**WORK ITEM**
Only the lines below starting at the one containing "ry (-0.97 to" and ending at the one containing "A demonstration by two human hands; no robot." belong in the answer, each copied exactly.

**SUPPLIED DATA**
########
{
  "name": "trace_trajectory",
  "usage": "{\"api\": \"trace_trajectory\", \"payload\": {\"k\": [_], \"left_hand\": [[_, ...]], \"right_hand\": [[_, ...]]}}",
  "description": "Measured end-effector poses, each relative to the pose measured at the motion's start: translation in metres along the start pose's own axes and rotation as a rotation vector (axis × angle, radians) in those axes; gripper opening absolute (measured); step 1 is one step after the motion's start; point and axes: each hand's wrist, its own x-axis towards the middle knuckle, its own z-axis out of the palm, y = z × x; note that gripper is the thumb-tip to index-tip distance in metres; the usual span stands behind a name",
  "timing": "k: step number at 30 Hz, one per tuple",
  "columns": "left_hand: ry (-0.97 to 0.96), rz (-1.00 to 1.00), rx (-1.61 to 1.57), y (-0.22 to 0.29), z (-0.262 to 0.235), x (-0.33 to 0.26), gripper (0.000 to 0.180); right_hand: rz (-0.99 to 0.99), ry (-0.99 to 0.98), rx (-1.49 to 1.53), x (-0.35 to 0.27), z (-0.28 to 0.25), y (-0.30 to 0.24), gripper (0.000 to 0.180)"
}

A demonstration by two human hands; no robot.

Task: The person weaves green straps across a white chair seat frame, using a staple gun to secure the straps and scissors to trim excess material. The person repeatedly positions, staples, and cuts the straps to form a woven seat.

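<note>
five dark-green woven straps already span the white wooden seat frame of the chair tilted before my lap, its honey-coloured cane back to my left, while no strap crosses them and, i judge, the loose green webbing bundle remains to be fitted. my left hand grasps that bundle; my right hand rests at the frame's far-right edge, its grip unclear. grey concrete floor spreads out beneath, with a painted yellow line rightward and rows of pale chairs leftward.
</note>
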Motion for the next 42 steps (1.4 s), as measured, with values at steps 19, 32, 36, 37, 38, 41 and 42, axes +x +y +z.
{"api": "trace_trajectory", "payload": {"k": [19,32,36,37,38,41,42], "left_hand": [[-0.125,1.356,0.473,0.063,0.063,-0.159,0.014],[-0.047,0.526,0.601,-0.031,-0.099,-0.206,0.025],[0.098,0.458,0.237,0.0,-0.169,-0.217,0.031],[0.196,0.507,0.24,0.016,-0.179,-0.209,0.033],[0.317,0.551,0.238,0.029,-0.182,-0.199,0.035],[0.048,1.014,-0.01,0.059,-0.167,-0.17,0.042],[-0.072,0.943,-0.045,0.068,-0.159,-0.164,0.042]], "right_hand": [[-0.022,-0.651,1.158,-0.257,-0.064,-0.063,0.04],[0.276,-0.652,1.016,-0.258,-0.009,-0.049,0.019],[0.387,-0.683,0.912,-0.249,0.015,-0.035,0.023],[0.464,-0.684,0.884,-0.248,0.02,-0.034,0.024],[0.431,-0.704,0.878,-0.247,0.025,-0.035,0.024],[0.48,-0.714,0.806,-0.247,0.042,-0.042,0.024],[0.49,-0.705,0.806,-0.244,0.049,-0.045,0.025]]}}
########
**TASK ANSWER**
  "columns": "left_hand: ry (-0.97 to 0.96), rz (-1.00 to 1.00), rx (-1.61 to 1.57), y (-0.22 to 0.29), z (-0.262 to 0.235), x (-0.33 to 0.26), gripper (0.000 to 0.180); right_hand: rz (-0.99 to 0.99), ry (-0.99 to 0.98), rx (-1.49 to 1.53), x (-0.35 to 0.27), z (-0.28 to 0.25), y (-0.30 to 0.24), gripper (0.000 to 0.180)"
}

A demonstration by two human hands; no robot.

This concludes the output for the exercise.